Early-session technical analysis & swing trade updates on QQQ, SOXX, FIG, the Mag 8 market-leading stocks, Treasury bonds, GDX, $USD index, & more.

YouTube link: https://youtu.be/JgSAQpzJHWw

Market overview (AI generated summary of the video, including timestamps):

The video opens with a bearish-to-cautious read on U.S. equities, with the speaker focusing on breakdowns, gap-down behavior, and the possibility of a larger correction if key trend lines keep failing. He repeatedly emphasizes that Friday’s action could still be reversed by the close, but says the setup is increasingly consistent with downside continuation if the lows are broken.

Key timestamps and topics
0:02–0:38: Introduction, date/time, and agenda. The speaker says he will cover equities first, then FIG, Treasury bonds, and crude oil.

0:48–12:50: QQQ and NQ short setup. He discusses breakdowns from a bearish rising wedge, gap-down mechanics, sell stops, and short entries for active traders. He says QQQ hit target levels, bounced from support, and may still be vulnerable to a larger decline if lower targets are reached.

5:21–17:08: 60-minute and 15-minute chart work on QQQ and SOXX. He frames the move as an active short-term trade, with multiple targets, and says further downside would strengthen the bearish case.

17:17–23:57: Big tech and semis. He goes through Nvidia, Alphabet, Apple, Microsoft, Amazon, Broadcom, Tesla, Taiwan Semi, ASML, Intel, Lam Research, Texas Instruments, Micron, and others, highlighting negative divergences, rising wedge failures, and possible cluster-top patterns.

25:36–29:39: FIG. He says FIG broke out and triggered a buy signal, calling it an objective long trade and also an indirect hedge if the market falls further.

29:39–33:43: TLT and Treasury yields. He says TLT is still weak, notes yields are near resistance, and treats Treasury exposure as a hedge against equity shorts.

35:06–36:33: Crude oil and inflation logic. He argues higher oil supports a bearish equity view, especially in an inflationary environment, and says crude remains elevated.

37:26–39:56: Natural gas, GDX, the U.S. dollar, and gold. He notes natural gas is approaching a target, GDX is near trend-line support, and a stronger dollar would pressure gold and silver.

40:06–41:20: Wrap-up. He says one of the bearish setups is likely to stick if weakness continues, and he plans to post follow-up thoughts later if needed.

Trade ideas mentioned
Short QQQ and NQ on breakdowns or sell-stop triggers.
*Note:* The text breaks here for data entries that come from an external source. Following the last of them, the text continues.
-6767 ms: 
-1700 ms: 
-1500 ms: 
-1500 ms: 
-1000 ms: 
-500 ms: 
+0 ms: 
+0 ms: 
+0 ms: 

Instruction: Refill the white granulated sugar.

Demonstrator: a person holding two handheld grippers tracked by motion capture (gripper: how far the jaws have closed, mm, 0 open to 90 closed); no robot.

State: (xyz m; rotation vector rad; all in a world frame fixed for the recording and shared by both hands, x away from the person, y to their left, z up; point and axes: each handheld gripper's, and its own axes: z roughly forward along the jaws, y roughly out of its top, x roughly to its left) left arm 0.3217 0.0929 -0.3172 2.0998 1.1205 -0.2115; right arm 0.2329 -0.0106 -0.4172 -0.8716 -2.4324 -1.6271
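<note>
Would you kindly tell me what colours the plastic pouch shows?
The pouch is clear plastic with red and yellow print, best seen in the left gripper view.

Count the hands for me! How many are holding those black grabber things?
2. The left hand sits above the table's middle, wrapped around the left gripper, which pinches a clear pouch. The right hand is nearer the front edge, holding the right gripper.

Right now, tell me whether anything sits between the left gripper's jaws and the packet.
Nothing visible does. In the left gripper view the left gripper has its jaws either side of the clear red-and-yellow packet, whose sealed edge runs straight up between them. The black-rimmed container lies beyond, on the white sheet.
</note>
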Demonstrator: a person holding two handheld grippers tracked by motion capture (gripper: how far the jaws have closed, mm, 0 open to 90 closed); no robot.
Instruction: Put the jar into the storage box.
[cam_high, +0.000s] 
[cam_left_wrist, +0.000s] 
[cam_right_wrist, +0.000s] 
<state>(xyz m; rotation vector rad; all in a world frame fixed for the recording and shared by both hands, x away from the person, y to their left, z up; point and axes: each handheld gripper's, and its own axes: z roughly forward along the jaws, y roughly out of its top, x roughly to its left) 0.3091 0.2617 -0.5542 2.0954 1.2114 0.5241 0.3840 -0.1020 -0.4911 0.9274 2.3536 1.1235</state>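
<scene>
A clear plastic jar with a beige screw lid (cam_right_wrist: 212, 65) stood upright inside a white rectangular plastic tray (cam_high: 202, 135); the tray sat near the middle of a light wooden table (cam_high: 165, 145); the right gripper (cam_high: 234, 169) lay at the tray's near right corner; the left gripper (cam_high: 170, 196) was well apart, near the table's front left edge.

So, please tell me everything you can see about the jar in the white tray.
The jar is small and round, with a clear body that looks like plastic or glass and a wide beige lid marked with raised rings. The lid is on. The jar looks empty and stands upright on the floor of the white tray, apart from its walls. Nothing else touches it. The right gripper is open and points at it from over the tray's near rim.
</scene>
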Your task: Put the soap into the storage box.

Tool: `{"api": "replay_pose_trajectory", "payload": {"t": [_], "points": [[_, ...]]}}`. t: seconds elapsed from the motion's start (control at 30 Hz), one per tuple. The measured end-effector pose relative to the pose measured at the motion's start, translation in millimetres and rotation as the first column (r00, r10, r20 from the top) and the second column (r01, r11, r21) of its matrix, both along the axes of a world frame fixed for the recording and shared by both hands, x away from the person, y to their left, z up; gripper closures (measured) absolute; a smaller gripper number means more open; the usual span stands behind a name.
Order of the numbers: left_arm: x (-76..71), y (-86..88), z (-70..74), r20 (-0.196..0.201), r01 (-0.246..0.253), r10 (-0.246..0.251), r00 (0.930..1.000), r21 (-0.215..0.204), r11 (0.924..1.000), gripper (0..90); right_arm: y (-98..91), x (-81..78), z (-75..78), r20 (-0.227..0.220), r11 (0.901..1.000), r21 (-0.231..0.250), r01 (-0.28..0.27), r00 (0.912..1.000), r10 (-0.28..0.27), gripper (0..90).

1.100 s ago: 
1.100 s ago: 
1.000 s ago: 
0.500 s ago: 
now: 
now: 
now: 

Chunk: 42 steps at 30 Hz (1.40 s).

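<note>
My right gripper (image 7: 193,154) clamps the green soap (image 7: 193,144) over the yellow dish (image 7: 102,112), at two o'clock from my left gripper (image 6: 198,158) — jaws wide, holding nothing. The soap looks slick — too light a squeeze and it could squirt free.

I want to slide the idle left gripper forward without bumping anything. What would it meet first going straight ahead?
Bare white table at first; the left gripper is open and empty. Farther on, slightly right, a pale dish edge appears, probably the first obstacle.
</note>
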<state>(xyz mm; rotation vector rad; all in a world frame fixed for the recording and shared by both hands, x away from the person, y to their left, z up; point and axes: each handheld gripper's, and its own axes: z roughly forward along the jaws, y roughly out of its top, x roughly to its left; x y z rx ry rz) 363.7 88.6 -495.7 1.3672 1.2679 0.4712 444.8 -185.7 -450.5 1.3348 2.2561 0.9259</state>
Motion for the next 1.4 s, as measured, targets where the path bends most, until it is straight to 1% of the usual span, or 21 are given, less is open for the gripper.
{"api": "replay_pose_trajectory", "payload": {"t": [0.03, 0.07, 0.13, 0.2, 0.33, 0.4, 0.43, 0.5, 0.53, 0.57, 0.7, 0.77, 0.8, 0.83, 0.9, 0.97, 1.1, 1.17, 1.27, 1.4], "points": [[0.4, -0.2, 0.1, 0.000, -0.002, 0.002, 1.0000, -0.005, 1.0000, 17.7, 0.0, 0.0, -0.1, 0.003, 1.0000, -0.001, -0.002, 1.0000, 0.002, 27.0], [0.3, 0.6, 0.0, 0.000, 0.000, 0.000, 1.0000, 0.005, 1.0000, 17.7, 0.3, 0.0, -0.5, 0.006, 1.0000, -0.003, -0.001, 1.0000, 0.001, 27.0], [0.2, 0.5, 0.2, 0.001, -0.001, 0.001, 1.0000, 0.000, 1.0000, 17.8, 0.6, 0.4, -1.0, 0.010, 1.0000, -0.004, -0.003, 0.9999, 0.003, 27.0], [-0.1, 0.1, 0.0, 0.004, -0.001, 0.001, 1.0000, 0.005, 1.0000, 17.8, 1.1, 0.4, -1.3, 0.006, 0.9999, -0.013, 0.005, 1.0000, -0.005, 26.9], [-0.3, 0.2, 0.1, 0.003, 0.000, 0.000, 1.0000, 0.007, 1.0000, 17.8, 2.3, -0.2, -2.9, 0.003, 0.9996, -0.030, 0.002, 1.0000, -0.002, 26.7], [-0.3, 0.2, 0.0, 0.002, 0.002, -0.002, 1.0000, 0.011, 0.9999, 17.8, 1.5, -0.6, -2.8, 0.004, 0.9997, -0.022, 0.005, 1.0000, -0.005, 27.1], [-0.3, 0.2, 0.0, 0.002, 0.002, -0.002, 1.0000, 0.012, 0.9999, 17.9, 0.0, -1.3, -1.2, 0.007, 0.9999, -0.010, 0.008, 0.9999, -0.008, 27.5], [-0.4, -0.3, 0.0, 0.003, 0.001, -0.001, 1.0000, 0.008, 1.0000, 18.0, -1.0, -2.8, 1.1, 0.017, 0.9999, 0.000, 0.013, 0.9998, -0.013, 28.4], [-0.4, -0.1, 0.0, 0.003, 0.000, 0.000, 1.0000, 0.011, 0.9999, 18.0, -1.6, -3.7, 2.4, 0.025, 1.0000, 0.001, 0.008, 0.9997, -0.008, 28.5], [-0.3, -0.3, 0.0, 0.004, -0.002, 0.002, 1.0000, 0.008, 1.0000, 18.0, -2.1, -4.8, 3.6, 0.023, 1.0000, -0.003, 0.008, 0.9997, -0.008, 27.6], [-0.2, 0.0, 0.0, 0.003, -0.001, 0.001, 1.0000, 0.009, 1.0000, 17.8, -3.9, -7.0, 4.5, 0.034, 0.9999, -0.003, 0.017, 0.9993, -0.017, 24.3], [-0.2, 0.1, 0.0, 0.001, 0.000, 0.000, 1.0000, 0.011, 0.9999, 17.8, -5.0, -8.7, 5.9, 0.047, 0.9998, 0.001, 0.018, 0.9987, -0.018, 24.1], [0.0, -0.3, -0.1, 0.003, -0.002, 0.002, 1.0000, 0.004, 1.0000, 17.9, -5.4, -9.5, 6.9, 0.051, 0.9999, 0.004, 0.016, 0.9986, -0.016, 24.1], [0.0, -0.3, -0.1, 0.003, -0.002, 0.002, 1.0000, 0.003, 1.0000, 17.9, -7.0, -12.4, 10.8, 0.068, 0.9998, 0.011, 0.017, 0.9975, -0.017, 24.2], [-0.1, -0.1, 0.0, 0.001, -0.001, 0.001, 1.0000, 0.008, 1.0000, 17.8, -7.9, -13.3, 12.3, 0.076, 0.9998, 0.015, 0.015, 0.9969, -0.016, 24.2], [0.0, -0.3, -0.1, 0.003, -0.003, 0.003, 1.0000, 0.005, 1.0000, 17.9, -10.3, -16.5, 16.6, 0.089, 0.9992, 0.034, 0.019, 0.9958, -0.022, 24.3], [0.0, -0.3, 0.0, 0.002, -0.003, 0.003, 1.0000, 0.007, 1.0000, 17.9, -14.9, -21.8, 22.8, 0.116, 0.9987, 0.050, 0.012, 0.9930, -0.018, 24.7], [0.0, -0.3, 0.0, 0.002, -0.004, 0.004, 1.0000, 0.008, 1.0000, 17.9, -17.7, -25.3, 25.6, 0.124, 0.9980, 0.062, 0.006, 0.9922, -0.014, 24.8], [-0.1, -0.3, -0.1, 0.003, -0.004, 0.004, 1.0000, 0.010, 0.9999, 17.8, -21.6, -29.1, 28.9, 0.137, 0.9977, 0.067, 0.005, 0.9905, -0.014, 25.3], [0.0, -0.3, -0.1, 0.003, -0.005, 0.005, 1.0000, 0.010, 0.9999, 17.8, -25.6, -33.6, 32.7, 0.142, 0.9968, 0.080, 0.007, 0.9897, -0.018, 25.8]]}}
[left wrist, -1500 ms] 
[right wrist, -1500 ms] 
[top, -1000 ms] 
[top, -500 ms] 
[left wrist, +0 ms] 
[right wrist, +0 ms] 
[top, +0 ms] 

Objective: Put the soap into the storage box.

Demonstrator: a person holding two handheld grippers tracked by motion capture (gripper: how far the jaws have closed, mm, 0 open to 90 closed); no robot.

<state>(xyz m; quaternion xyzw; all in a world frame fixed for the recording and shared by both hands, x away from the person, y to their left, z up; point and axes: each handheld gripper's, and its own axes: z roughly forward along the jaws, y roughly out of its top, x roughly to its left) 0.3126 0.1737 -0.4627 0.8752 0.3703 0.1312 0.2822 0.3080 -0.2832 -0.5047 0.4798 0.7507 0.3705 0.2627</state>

Watch SOXX and the leading semiconductor names for confirmation of a broader tech rollover.

Long FIG as an active breakout trade and possible hedge.

Use TLT as a hedge, though he notes it is still under pressure.

Monitor crude oil and the dollar as macro confirmation signals for the broader market view.

Overall takeaway
The central message is that the speaker sees multiple bearish signals in the market, especially in QQQ, NQ, and semiconductors, but still treats the day as potentially reversible until the close confirms the breakdown. He views FIG as a separate bullish trade idea and uses Treasuries, crude, and the dollar as supporting macro indicators.